Lesson 556 of 1596
Observability: Logs, Traces, And Soul Timelines
A long-running agent is a black box unless you instrument it. Logs tell you what; traces tell you why; the soul timeline tells you whether the runtime is healthy at all.
Creators · Tools Literacy · ~7 min read
Why agents need their own observability
A web service that's slow is obvious — pages don't load. A soul that's quietly drifting — choosing the wrong skill, looping on the same heartbeat, burning model budget while you sleep — is invisible until you check. OpenClaw is opinionated here: every heartbeat emits a structured log, every skill call emits a trace span, and every soul has a timeline view in Mission Control. Use them or you're flying blind.
Three layers, three questions
Compare the options
| Layer | Question it answers | Where it lives |
|---|---|---|
| Logs | What happened in this heartbeat? | stdout / file / log drain (Loki, Datadog) |
| Traces | How long did each step take, and which step was the bottleneck? | OTLP endpoint (Jaeger, Honeycomb, Vercel Observability) |
| Soul timeline | Is this soul still healthy as a long-running thing? | Mission Control UI / Grafana dashboard |
| Audit log | Did the soul actually do what we authorized? | Append-only file in /var/openclaw/audit (lesson 1) |
What to surface in logs
OpenClaw's structured logs include heartbeat ID, soul slug, model used, token count, skill calls, duration, and outcome. JSON-shaped, one line per event. The default level is info — keep it there. Cranking to debug spams useful patterns into noise; bumping to warn hides exactly the boring-success events you need to spot the abnormal one.
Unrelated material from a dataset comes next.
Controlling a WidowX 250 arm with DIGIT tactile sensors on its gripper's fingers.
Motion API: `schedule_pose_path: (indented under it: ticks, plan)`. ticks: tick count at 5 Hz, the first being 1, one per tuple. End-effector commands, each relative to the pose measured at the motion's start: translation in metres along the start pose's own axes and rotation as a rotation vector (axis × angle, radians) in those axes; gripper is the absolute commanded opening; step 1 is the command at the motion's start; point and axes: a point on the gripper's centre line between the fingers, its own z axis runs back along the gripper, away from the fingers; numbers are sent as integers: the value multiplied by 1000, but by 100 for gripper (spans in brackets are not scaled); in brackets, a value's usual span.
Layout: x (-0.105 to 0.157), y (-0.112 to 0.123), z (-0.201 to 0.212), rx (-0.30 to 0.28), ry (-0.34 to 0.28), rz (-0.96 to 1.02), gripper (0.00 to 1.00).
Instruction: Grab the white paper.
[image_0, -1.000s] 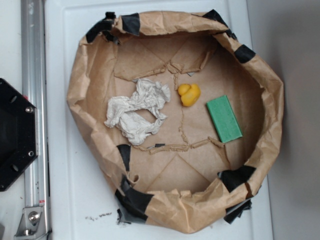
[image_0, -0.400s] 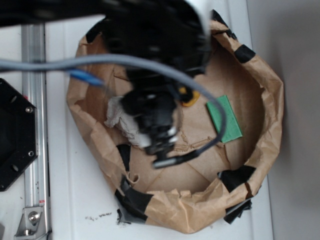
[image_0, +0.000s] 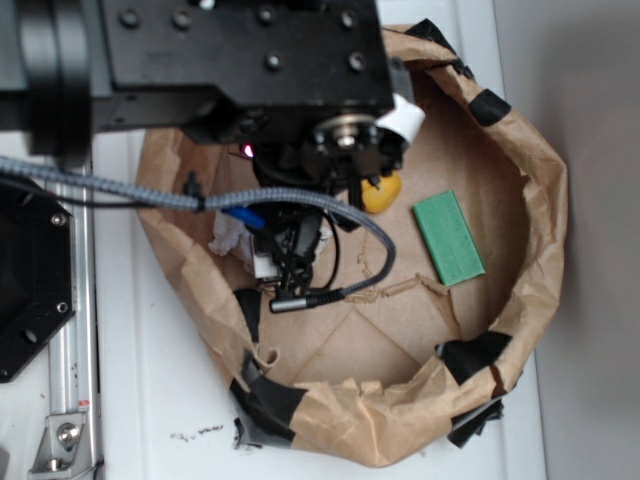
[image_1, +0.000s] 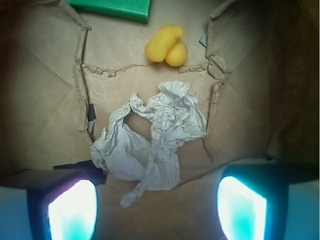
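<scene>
The white paper (image_1: 150, 145) is a wrinkly off-white wad lying on the brown paper floor, in the middle of the wrist view. My gripper (image_1: 157, 207) is open and empty above it. Its two lit pads (image_1: 72, 210) stand wide apart at the bottom of the view, and the wad's lower tail lies between and just ahead of them. In the exterior view the arm hides most of the paper; only a bit (image_0: 228, 238) shows at the left of the gripper (image_0: 290, 265).
A yellow duck toy (image_1: 166, 46) lies just beyond the paper and is partly hidden in the exterior view (image_0: 382, 193). A green block (image_0: 448, 238) lies to the right. The brown paper bowl's raised, black-taped rim (image_0: 540, 200) surrounds everything. A black base (image_0: 30, 270) stands at the left.
The arm has come into the exterior view from the top left and now hangs over the white paper, hiding most of it. The paper, duck and block have not moved.
</scene>
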Motion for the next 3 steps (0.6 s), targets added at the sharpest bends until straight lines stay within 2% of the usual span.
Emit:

One line of OpenClaw heartbeat log. Grep-friendly, Loki-friendly, eyeball-friendly.
{ "ts": "2026-04-27T08:00:00.123Z", "level": "info", "event": "heartbeat.complete", "soul": "inbox-triage", "heartbeat_id": "hb_2k4n9", "interval_s": 900, "actual_duration_s": 12.4, "model": "qwen3.5:8b", "tokens_in": 4218, "tokens_out": 612, "skills_called": ["gmail.list", "gmail.label"], "approvals_pending": 0, "outcome": "success" }Traces: where the time actually went
A heartbeat looks like a single event in logs but is a tree of work — model call, skill call, sub-skill call, return. OTLP traces give you that tree. OpenClaw exports OpenTelemetry by default; point it at a collector (Jaeger locally, Honeycomb or Vercel Observability for hosted) and you get flame graphs of every heartbeat. The first time a soul feels 'slow,' a trace shows you it's the model — or it's that one skill that's quietly making three round-trips. Don't guess.
The soul timeline
Mission Control's soul-timeline view is the long-running version of the trace. It plots heartbeats over hours and days — interval, duration, outcome, token spend. Patterns you can only see here: a soul whose duration is creeping up day over day (memory bloat), a soul whose token-per-tick has 10x'd since you swapped models, a soul whose interval drifts because heartbeats run longer than the gap between them.
Sketch your dashboard before you build it
- 1Top row: number of healthy souls, number with pending approvals, number with errors in last hour. Big numbers, no charts.
- 2Per-soul row: last heartbeat timestamp, last duration, last token cost, status dot (green / yellow / red).
- 3Trend chart: tokens-per-day for each soul, last 7 days. Spot a soul whose model swap doubled its cost overnight.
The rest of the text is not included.